__Work request__
All lines of the following material must be written out exactly as they appear.

BEGIN

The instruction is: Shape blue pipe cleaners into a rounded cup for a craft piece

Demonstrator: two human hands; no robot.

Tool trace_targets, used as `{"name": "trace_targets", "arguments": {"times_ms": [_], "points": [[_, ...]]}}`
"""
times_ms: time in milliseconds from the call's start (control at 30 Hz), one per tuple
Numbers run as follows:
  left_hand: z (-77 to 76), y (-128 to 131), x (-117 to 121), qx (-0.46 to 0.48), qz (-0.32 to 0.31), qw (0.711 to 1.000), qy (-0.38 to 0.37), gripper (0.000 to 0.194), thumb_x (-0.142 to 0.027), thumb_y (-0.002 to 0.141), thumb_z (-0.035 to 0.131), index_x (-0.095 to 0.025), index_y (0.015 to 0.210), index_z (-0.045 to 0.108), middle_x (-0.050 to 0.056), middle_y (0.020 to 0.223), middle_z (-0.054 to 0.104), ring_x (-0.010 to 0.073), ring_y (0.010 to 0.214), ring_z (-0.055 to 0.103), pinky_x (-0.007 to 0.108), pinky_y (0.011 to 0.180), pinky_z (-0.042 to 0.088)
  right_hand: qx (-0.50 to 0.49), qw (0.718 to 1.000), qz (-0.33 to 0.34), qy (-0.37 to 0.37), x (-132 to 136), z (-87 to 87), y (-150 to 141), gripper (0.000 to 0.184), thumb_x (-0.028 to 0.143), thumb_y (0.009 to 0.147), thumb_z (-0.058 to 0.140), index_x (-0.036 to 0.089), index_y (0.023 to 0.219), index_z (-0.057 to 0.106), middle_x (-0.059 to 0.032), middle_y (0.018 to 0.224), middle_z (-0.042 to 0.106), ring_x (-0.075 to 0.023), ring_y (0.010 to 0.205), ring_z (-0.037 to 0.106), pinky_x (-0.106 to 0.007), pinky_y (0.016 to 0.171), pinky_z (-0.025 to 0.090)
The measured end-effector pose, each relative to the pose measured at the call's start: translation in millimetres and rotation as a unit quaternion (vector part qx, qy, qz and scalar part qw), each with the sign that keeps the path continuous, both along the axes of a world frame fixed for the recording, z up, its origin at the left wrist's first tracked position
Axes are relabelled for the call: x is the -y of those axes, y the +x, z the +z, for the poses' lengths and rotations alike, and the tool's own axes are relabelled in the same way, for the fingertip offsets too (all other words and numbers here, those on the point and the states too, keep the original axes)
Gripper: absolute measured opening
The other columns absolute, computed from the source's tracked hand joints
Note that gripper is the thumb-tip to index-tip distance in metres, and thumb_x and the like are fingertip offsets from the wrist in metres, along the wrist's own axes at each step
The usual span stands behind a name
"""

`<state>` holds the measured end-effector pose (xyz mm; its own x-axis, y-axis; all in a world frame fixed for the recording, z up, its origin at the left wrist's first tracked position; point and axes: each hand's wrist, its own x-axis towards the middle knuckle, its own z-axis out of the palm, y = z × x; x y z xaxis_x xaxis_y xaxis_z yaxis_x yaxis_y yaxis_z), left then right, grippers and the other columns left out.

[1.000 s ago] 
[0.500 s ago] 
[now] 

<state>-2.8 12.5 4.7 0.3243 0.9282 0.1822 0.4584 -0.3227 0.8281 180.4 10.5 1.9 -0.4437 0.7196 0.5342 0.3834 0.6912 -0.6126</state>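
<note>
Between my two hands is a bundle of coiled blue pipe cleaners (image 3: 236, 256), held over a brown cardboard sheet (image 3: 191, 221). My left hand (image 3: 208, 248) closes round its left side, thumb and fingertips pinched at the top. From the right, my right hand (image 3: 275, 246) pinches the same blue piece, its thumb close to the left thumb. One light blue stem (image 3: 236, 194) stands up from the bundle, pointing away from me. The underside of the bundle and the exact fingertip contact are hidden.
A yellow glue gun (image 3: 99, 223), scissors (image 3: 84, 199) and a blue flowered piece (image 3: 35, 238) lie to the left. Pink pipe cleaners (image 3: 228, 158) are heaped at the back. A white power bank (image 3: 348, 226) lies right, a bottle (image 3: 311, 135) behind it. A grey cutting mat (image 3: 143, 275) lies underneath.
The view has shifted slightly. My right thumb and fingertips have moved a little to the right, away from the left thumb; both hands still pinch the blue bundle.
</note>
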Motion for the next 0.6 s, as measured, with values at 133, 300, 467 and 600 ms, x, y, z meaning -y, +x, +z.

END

__Exercise answer__
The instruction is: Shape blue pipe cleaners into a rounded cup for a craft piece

Demonstrator: two human hands; no robot.

Tool trace_targets, used as `{"name": "trace_targets", "arguments": {"times_ms": [_], "points": [[_, ...]]}}`
"""
times_ms: time in milliseconds from the call's start (control at 30 Hz), one per tuple
Numbers run as follows:
  left_hand: z (-77 to 76), y (-128 to 131), x (-117 to 121), qx (-0.46 to 0.48), qz (-0.32 to 0.31), qw (0.711 to 1.000), qy (-0.38 to 0.37), gripper (0.000 to 0.194), thumb_x (-0.142 to 0.027), thumb_y (-0.002 to 0.141), thumb_z (-0.035 to 0.131), index_x (-0.095 to 0.025), index_y (0.015 to 0.210), index_z (-0.045 to 0.108), middle_x (-0.050 to 0.056), middle_y (0.020 to 0.223), middle_z (-0.054 to 0.104), ring_x (-0.010 to 0.073), ring_y (0.010 to 0.214), ring_z (-0.055 to 0.103), pinky_x (-0.007 to 0.108), pinky_y (0.011 to 0.180), pinky_z (-0.042 to 0.088)
  right_hand: qx (-0.50 to 0.49), qw (0.718 to 1.000), qz (-0.33 to 0.34), qy (-0.37 to 0.37), x (-132 to 136), z (-87 to 87), y (-150 to 141), gripper (0.000 to 0.184), thumb_x (-0.028 to 0.143), thumb_y (0.009 to 0.147), thumb_z (-0.058 to 0.140), index_x (-0.036 to 0.089), index_y (0.023 to 0.219), index_z (-0.057 to 0.106), middle_x (-0.059 to 0.032), middle_y (0.018 to 0.224), middle_z (-0.042 to 0.106), ring_x (-0.075 to 0.023), ring_y (0.010 to 0.205), ring_z (-0.037 to 0.106), pinky_x (-0.106 to 0.007), pinky_y (0.016 to 0.171), pinky_z (-0.025 to 0.090)
The measured end-effector pose, each relative to the pose measured at the call's start: translation in millimetres and rotation as a unit quaternion (vector part qx, qy, qz and scalar part qw), each with the sign that keeps the path continuous, both along the axes of a world frame fixed for the recording, z up, its origin at the left wrist's first tracked position
Axes are relabelled for the call: x is the -y of those axes, y the +x, z the +z, for the poses' lengths and rotations alike, and the tool's own axes are relabelled in the same way, for the fingertip offsets too (all other words and numbers here, those on the point and the states too, keep the original axes)
Gripper: absolute measured opening
The other columns absolute, computed from the source's tracked hand joints
Note that gripper is the thumb-tip to index-tip distance in metres, and thumb_x and the like are fingertip offsets from the wrist in metres, along the wrist's own axes at each step
The usual span stands behind a name
"""

`<state>` holds the measured end-effector pose (xyz mm; its own x-axis, y-axis; all in a world frame fixed for the recording, z up, its origin at the left wrist's first tracked position; point and axes: each hand's wrist, its own x-axis towards the middle knuckle, its own z-axis out of the palm, y = z × x; x y z xaxis_x xaxis_y xaxis_z yaxis_x yaxis_y yaxis_z), left then right, grippers and the other columns left out.

[1.000 s ago] 
[0.500 s ago] 
[now] 

<state>-2.8 12.5 4.7 0.3243 0.9282 0.1822 0.4584 -0.3227 0.8281 180.4 10.5 1.9 -0.4437 0.7196 0.5342 0.3834 0.6912 -0.6126</state>
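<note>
Between my two hands is a bundle of coiled blue pipe cleaners (image 3: 236, 256), held over a brown cardboard sheet (image 3: 191, 221). My left hand (image 3: 208, 248) closes round its left side, thumb and fingertips pinched at the top. From the right, my right hand (image 3: 275, 246) pinches the same blue piece, its thumb close to the left thumb. One light blue stem (image 3: 236, 194) stands up from the bundle, pointing away from me. The underside of the bundle and the exact fingertip contact are hidden.
A yellow glue gun (image 3: 99, 223), scissors (image 3: 84, 199) and a blue flowered piece (image 3: 35, 238) lie to the left. Pink pipe cleaners (image 3: 228, 158) are heaped at the back. A white power bank (image 3: 348, 226) lies right, a bottle (image 3: 311, 135) behind it. A grey cutting mat (image 3: 143, 275) lies underneath.
The view has shifted slightly. My right thumb and fingertips have moved a little to the right, away from the left thumb; both hands still pinch the blue bundle.
</note>
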Motion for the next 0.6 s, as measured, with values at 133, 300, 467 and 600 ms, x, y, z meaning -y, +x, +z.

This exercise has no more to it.